The bill appears to aim directly at the City of Salisbury, which is building its own $30-million municipally owned fiber-optic Internet, TV and phone system.

The City of Wilson launched a similar system last summer. As Salisbury’s system will do, Wilson’s Greenlight competes with the cable and DSL offerings of private companies in the area. But the city-owned, fiber-based service offers significantly higher speeds at comparable prices (see “Mighty, mighty broadband,” June 18, 2008).

‘This is an attempt to protect monopolies at the expense of local communities,” says Wilson spokesperson Brian Bowman. ‘The 2007 bill that would have crippled Wilson was a bad bill and so is this one.”

In 2007, phone and cable companies pushed hard for “The Local Government Fair Competition Act,” but an alliance of cities, public interest groups and private companies –- including Google –- successfully opposed it.

Among the opponents was Catharine Rice of Action Audits, which advises and advocates for local governments on communications issues. She says the bill is geared to prevent competition. ‘The industry wants to burden communities who want to build their own networks to underserved areas by loading them up with costs so that the rates are so high, nobody will buy the service.”

Stakes are higher this time around, Rice says, because the bill could prevent North Carolina communities from being eligible for broadband stimulus money.

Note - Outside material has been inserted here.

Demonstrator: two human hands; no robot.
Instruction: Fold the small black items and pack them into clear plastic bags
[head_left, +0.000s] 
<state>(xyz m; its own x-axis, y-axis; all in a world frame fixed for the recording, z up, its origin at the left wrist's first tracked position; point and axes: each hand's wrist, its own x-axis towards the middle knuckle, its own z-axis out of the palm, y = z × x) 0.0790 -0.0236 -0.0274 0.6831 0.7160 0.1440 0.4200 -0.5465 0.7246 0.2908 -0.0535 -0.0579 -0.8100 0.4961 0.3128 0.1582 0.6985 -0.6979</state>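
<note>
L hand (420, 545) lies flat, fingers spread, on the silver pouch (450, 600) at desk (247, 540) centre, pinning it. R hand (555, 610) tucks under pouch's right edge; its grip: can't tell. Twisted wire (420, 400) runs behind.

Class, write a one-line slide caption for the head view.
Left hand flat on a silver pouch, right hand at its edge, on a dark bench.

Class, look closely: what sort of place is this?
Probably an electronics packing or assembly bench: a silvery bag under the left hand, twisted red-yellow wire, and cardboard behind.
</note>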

‘The [National Telecommunications and Information Administration] has set aside $4.7 billion to bring broadband to underserved and un-served communities, making states and localities directly eligible,” Rice says. But the agency has said it will only fund financially sustainable projects, and saddling governments with extra costs renders their services unsustainable, Rice says. If the state legislator passes this bill, ‘the rest of the country would get to apply for federal broadband grant money, but not North Carolina.”